Can any other ACT manifold owners tell me if this happens to them? Surely I can't be the only person it happens to...?
The garage has wired the bolts the last time, and it's happened again even so.
Can anyone suggest a remedy that will stop this happening - I am at my wits end now to try and get this permanently sorted.
Thanks in advance...
Dom

The bolts come loose - I'm guess because of heat expansion in the stainless steel and the familiar chuffing starts to happen...
Can any other ACT manifold owners tell me if this happens to them? Surely I can't be the only person it happens to...?
The garage has wired the bolts the last time, and it's happened again even so.
Can anyone suggest a remedy that will stop this happening - I am at my wits end now to try and get this permanently sorted.
Thanks in advance...
Dom
I've just posted in another thread about this very problem. I've had my car 2.5 years and today just fitted the 4th set of gaskets. First set were with original manifolds and lasted about 3 months (low mileage) when the manifolds failed so bought ACT ones. Standard gaskets were fitted by the dealer. They failed after just 6 months - some bolts were loose, some gaskets blown - so asked for stronger ones. They supplied some uprated gaskets designed for supercharged and turbo engines and fitted them using new bolts and Nordlock washers. They have lasted around 15 months although there was blowing some time ago.
So today I have fitted another set of the 'uprated' gaskets (£45) complete with new 'black' bolts which I assume are high tensile ones. Again I have fitted Nordlock washers to prevent loosening.
Examining the gaskets it appears that despite the 'uprated' name, the one nearest the driver had blown through as the bolts were still very tight.
On Rover SD1s the manifolds are cast units so not the exact same shape but they are fitted using tabwashers. Perhaps they could be slightly modified to fit?
http://www.ebay.co.uk/itm/ROVER-SD1-3500-V8-ONLY-E...
So today I have fitted another set of the 'uprated' gaskets (£45) complete with new 'black' bolts which I assume are high tensile ones. Again I have fitted Nordlock washers to prevent loosening.
Examining the gaskets it appears that despite the 'uprated' name, the one nearest the driver had blown through as the bolts were still very tight.
On Rover SD1s the manifolds are cast units so not the exact same shape but they are fitted using tabwashers.
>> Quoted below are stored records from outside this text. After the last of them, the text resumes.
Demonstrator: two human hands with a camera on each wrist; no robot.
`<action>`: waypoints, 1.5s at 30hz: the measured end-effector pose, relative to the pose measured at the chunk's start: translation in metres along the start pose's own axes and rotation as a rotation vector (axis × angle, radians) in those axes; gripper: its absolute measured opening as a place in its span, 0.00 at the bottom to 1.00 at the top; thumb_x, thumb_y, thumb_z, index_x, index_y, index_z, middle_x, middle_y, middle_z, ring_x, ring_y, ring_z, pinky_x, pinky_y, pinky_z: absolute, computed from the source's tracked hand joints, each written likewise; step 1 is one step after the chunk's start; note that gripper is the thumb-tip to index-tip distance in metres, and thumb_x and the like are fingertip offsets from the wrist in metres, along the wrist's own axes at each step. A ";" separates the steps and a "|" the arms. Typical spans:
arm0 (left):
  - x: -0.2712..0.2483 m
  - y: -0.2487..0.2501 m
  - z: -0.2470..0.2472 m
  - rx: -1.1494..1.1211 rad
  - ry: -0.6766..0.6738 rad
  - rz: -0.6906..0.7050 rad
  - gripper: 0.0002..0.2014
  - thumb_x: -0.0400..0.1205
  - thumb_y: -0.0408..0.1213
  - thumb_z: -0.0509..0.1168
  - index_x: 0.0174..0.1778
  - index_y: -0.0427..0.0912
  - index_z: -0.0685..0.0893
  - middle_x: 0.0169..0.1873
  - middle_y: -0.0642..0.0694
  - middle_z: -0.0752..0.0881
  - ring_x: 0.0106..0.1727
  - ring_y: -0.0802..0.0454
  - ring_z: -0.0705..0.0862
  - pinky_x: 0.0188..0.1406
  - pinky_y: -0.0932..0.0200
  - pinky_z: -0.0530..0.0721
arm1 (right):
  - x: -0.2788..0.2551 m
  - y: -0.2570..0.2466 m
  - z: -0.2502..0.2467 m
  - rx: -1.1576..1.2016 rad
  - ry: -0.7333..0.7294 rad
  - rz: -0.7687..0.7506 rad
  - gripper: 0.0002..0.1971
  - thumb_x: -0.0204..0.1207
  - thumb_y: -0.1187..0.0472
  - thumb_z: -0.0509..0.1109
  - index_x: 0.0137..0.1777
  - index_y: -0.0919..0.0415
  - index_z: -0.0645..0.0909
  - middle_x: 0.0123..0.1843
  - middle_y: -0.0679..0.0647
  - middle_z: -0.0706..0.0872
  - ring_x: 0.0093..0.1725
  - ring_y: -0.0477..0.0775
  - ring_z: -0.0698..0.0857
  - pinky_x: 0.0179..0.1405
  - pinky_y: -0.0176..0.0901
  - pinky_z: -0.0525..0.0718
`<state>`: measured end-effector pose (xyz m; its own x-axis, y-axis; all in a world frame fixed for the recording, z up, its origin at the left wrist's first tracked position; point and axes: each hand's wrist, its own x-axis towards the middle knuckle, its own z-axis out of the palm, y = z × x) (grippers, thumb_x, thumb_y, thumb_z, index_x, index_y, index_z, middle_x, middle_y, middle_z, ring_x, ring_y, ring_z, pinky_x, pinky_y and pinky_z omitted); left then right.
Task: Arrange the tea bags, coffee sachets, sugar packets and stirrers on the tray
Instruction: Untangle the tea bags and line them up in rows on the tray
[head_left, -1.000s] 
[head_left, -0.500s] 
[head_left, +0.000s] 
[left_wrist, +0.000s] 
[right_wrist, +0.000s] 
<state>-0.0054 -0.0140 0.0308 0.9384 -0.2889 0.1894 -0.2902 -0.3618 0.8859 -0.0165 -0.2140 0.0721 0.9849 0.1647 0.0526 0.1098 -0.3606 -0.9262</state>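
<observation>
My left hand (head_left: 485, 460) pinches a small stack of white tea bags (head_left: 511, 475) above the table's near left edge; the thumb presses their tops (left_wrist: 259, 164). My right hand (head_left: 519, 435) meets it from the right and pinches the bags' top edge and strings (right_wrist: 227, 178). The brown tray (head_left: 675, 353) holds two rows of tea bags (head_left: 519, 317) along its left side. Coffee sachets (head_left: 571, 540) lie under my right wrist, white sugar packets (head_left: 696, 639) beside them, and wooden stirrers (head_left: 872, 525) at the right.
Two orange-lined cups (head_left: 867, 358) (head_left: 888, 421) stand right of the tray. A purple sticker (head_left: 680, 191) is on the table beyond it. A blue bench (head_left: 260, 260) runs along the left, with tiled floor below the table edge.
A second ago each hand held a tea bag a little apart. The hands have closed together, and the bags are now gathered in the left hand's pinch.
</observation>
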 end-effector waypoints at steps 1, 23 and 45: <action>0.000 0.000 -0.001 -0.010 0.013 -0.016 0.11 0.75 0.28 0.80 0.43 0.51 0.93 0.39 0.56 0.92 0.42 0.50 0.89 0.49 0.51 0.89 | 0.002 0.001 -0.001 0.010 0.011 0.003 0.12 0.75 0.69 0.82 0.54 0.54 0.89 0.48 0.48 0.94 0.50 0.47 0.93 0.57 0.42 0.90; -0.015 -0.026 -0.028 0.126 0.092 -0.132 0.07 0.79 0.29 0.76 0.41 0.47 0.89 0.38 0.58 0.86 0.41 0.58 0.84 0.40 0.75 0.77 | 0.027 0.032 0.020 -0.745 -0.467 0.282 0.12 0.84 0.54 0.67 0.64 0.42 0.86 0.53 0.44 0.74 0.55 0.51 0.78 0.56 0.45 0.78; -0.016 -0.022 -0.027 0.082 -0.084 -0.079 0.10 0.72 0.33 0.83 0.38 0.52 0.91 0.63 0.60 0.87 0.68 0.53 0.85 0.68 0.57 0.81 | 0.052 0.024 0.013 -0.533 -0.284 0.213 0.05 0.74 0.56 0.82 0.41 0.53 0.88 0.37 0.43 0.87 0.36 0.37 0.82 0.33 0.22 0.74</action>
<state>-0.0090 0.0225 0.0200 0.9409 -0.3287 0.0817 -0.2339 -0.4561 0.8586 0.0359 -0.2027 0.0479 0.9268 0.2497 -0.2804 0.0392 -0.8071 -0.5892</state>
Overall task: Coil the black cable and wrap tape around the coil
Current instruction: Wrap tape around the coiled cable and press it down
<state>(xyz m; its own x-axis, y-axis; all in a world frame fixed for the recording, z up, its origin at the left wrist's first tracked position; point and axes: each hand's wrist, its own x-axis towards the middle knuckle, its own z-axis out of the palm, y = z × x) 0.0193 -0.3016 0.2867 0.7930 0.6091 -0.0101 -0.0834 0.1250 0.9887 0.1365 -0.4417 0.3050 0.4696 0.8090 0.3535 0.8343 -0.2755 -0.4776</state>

Perhaps they could be slightly modified to fit?
http://www.ebay.co.uk/itm/ROVER-SD1-3500-V8-ONLY-E...
mk1fan said:
A set of ARP bolts and Nordlock washers seem to be the normal solution for TVR manifolds.
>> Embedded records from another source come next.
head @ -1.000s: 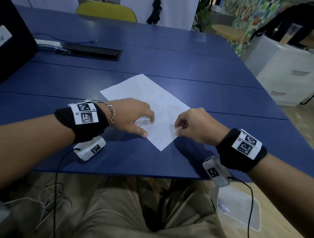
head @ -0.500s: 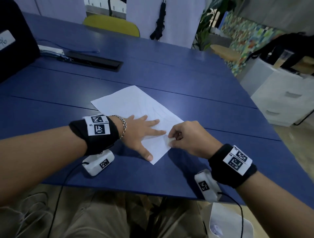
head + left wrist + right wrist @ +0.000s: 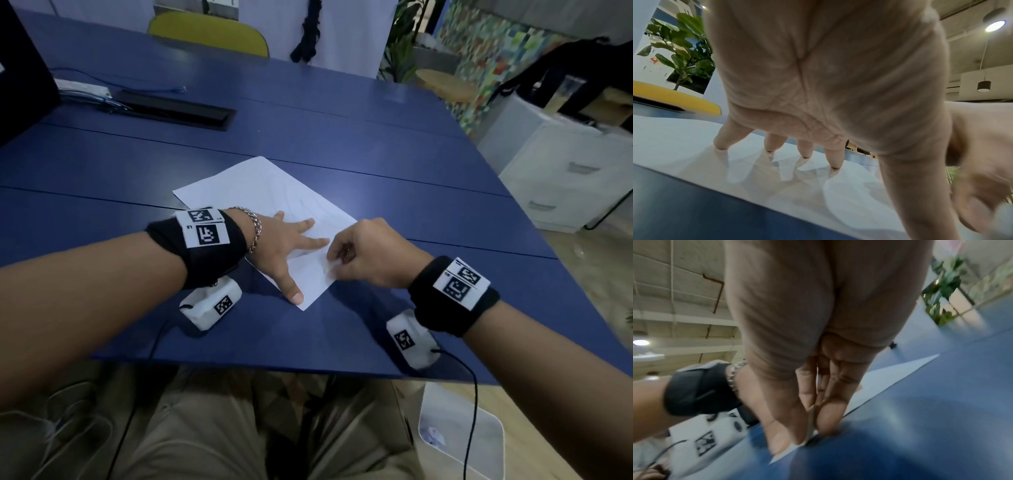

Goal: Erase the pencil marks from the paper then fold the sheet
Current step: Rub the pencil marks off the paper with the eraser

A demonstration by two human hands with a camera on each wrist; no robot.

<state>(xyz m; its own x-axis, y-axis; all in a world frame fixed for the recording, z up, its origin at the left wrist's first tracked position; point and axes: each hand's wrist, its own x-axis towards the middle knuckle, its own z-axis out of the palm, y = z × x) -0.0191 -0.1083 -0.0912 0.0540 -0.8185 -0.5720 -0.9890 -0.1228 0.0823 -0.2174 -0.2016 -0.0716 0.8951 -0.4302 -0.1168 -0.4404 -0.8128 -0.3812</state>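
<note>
Paper (image 3: 260, 186), L hand (image 3: 282, 245) flat on it

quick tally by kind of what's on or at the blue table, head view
Paper sheet: 1
Hands on the sheet, left hand flat and right hand pinching a small pale piece, likely an eraser: 2
White wrist camera boxes: 2
Black cable tray: 1
Yellow chair: 1
Total: 7

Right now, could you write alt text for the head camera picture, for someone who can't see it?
Seen from above, a person's left hand presses flat, fingers spread, on a white sheet of paper lying on a blue table. The right hand, fingers curled, works at the sheet's near right edge, seemingly pinching a small eraser. Both wrists wear black bands with square printed markers.
</note>
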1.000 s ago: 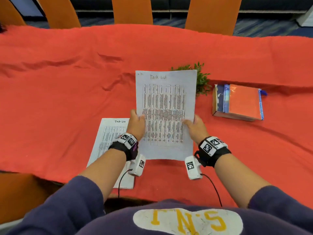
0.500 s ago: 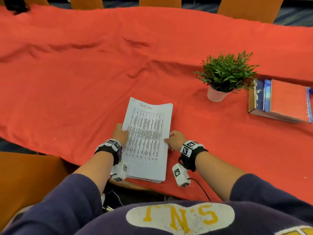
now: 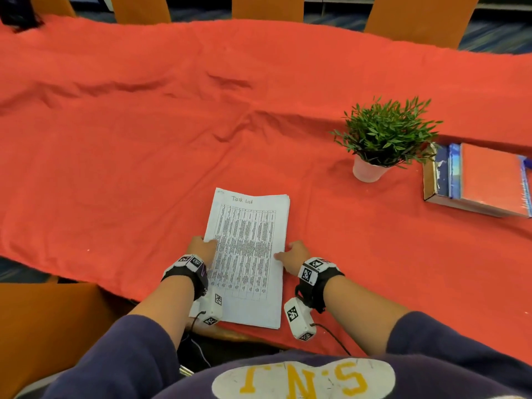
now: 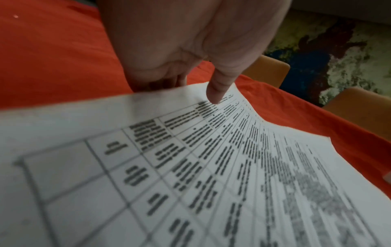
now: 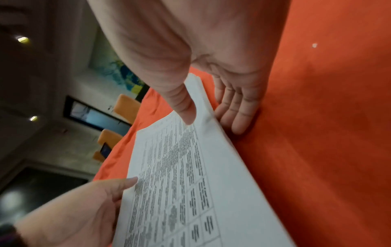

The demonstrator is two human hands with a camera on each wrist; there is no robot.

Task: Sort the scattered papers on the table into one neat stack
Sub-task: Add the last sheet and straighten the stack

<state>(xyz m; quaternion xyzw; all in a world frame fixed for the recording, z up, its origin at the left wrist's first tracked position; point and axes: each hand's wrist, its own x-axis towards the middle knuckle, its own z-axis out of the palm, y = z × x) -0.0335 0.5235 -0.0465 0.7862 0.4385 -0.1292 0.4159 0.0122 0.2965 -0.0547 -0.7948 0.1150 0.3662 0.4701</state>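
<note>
Hands [image 3: 203,249] [image 3: 292,254] seemingly pinch paper stack [image 3: 247,260] edges.

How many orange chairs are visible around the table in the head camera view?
5. Four chair backs stand along the far edge: far left, then and. One chair is at the near left, beside the person. Others may be out of view.
</note>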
Although, with stainless bolts (on V6 S), and split washers I found they needed a nip every few months. Do you check the nuts are still tight at all?
I have ACT manifolds with ARP bolts and Nordlock washers. I can assure you this doesn't solve the problem. Nordlock washers need to be harder than both the bolt flange and the manifold plate so that the Nordlock teeth can bite into the surface to prevent rotation. The ARP's are too hard so they just slip on the Nordlock washers. I used a punch to pop mark my ARP's so that they would lock onto the Nordlocks. This appears to have worked. I had to retighten a couple of times but they've remained tight for the past 18 monthsAlthough, with stainless bolts (on V6 S), and split washers I found they needed a nip every few months. Do you check the nuts are still tight at all?
I've got the act gaskets, small headed bolts, nordlocks and manifolds and agree they still need a nipping up after a while. I've marked them with marker pen so I can see fairly easily if they have moved. Centrepunch is an excellent idea. Access isn't 'ideal' for a couple of the lower bolts...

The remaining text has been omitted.